_HOW TO COMPLETE THIS TASK_
Scan the listing below for the word "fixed" and copy every line that has it.

_INFORMATION PROVIDED_
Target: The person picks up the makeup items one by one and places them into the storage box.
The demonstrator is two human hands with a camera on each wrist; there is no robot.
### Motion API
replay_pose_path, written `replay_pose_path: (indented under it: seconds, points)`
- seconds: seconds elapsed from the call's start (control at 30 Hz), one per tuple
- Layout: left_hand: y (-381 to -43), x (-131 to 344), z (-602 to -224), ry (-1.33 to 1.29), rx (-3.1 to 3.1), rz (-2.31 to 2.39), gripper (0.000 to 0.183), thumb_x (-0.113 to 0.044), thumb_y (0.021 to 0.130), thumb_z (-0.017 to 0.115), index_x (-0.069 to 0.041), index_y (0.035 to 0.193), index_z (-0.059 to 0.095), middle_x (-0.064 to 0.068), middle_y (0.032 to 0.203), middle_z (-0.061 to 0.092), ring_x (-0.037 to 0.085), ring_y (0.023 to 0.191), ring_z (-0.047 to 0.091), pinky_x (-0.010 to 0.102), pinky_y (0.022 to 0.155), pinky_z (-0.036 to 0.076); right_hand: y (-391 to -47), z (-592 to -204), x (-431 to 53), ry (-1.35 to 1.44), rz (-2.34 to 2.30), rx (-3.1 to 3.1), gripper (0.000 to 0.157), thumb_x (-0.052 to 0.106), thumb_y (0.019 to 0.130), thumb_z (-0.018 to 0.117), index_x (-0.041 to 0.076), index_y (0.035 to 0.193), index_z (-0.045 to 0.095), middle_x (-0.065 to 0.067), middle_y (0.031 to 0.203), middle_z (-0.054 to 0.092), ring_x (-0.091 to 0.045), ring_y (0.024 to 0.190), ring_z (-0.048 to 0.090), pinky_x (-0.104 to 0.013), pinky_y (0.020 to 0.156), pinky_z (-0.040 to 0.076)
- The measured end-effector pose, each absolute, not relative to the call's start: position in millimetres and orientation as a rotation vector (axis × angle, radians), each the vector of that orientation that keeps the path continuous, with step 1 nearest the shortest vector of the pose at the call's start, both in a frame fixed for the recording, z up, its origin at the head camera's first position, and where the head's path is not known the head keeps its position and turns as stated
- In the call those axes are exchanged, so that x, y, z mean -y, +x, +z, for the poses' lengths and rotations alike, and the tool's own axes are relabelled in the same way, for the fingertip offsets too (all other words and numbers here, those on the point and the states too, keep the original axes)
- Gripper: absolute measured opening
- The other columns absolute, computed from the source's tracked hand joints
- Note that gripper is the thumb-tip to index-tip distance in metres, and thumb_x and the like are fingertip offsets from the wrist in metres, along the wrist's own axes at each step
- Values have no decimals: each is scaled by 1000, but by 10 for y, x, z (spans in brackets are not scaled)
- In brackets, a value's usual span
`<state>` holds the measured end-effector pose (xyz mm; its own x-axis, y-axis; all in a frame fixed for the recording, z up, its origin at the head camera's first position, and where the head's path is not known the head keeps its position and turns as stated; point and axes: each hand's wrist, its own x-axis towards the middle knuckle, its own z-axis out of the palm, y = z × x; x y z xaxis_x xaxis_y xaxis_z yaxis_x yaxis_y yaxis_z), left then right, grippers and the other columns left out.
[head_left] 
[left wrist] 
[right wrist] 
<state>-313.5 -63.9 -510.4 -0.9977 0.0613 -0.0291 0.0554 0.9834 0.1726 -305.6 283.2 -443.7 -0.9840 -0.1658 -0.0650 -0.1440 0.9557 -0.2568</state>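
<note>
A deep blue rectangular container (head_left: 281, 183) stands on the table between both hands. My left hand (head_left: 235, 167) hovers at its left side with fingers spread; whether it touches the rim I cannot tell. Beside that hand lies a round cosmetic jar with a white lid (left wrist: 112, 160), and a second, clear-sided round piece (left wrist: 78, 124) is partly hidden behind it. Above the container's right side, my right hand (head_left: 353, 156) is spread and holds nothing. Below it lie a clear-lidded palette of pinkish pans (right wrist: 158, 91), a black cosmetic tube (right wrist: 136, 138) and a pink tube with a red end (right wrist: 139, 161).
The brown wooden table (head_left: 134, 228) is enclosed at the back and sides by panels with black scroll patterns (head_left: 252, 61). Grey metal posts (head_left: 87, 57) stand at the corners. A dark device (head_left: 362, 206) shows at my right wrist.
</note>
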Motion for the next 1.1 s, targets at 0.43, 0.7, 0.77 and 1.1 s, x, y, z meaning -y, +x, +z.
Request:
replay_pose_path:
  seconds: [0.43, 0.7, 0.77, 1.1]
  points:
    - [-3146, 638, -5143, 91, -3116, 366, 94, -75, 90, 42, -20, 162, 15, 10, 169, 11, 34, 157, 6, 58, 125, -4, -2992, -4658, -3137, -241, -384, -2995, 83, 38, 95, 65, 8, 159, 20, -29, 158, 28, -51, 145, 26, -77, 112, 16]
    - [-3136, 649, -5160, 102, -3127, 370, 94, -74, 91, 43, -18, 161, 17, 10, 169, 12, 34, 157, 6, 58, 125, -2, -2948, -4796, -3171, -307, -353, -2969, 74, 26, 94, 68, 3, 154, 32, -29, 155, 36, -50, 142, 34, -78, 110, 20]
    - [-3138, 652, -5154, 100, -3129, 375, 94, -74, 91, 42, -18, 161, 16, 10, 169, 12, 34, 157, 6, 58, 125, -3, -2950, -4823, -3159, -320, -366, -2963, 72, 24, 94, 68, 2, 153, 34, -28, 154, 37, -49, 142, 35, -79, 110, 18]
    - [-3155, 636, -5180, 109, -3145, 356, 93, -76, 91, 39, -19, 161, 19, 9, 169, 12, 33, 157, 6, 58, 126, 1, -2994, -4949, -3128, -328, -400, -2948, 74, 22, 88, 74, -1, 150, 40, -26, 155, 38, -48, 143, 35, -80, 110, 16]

_ANSWER FOR THE TASK_
- The measured end-effector pose, each absolute, not relative to the call's start: position in millimetres and orientation as a rotation vector (axis × angle, radians), each the vector of that orientation that keeps the path continuous, with step 1 nearest the shortest vector of the pose at the call's start, both in a frame fixed for the recording, z up, its origin at the head camera's first position, and where the head's path is not known the head keeps its position and turns as stated
`<state>` holds the measured end-effector pose (xyz mm; its own x-axis, y-axis; all in a frame fixed for the recording, z up, its origin at the head camera's first position, and where the head's path is not known the head keeps its position and turns as stated; point and axes: each hand's wrist, its own x-axis towards the middle knuckle, its own z-axis out of the palm, y = z × x; x y z xaxis_x xaxis_y xaxis_z yaxis_x yaxis_y yaxis_z), left then right, grippers and the other columns left out.

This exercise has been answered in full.